Prompt: Would you repeat the listing exactly, without any of its images?

┄┄┄┄┄┄

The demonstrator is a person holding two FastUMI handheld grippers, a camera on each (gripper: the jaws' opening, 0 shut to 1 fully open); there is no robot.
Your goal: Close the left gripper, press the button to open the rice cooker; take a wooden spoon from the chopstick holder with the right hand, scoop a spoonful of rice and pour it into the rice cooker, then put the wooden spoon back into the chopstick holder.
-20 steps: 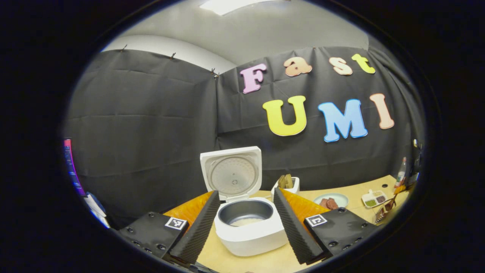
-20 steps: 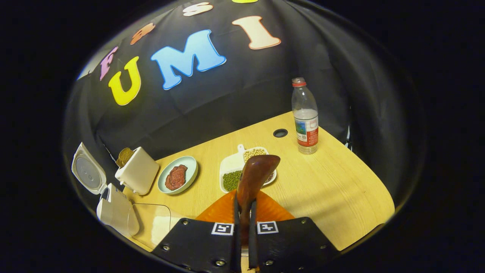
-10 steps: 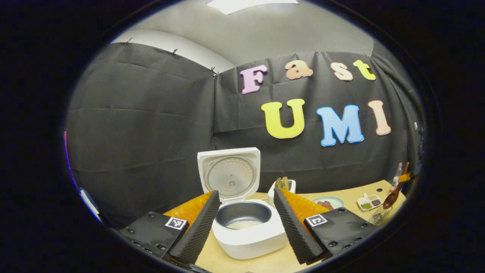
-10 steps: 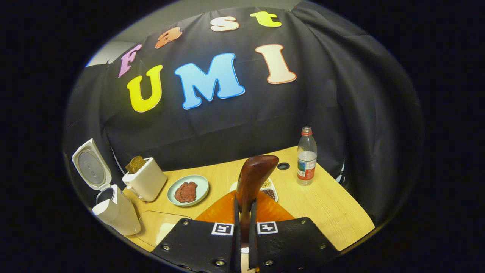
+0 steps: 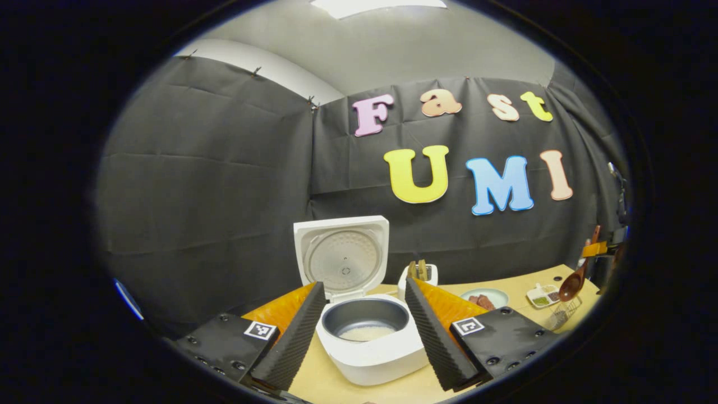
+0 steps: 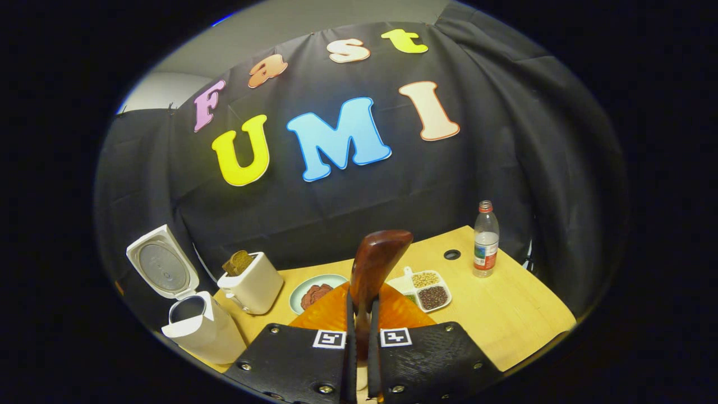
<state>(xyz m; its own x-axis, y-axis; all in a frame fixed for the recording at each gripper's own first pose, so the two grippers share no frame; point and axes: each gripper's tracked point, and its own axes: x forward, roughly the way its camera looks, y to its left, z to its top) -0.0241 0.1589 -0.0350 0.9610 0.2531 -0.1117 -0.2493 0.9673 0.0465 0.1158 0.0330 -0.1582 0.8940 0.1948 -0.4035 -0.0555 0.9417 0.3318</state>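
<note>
right gripper (image 6: 359, 336) lifted higher, clamped on wooden spoon (image 6: 374, 264); left gripper (image 5: 364, 331) wide, flanking rice cooker (image 5: 367, 342).

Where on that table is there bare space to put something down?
Bare wood shows between the divided dish and the water bottle, and from there to the table's near right edge. The left is crowded: rice cooker, toaster and plate of meat stand close together.

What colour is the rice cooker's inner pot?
Dark grey metal inner pot, with white rice at the bottom; clearest in the left gripper view.
</note>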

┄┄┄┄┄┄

Completed exercise:
The demonstrator is a person holding two FastUMI handheld grippers, a camera on each (gripper: the jaws' opening, 0 shut to 1 fully open); there is no robot.
Your goal: Close the left gripper, press the button to open the rice cooker; take a wooden spoon from the chopstick holder with the right hand, scoop a spoonful of rice and pour it into the rice cooker, then put the wooden spoon back into the chopstick holder.
-20 steps: 
-20 steps: 
-10 steps: 
-10 steps: 
+0 steps: 
+0 steps: 
<state>(xyz m; its own x-axis, y-axis; all in a frame fixed for the recording at each gripper's own first pose, so the two grippers share no frame; point and axes: each gripper's tracked point, and its own axes: x forward, roughly the way its camera looks, y to its left, z to its top) -0.0241 0.1589 -0.0350 0.9610 0.2531 -0.1117 -0.2493 0.9673 0.0465 0.1158 0.0330 -0.1582 0.8940 0.1948 -0.4035 -0.0555 0.9417 0.3318</state>
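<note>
right gripper (image 6: 359, 336) lifted higher, clamped on wooden spoon (image 6: 374, 264); left gripper (image 5: 364, 331) wide, flanking rice cooker (image 5: 367, 342).

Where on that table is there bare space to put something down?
Bare wood shows between the divided dish and the water bottle, and from there to the table's near right edge. The left is crowded: rice cooker, toaster and plate of meat stand close together.

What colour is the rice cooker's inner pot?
Dark grey metal inner pot, with white rice at the bottom; clearest in the left gripper view.
</note>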

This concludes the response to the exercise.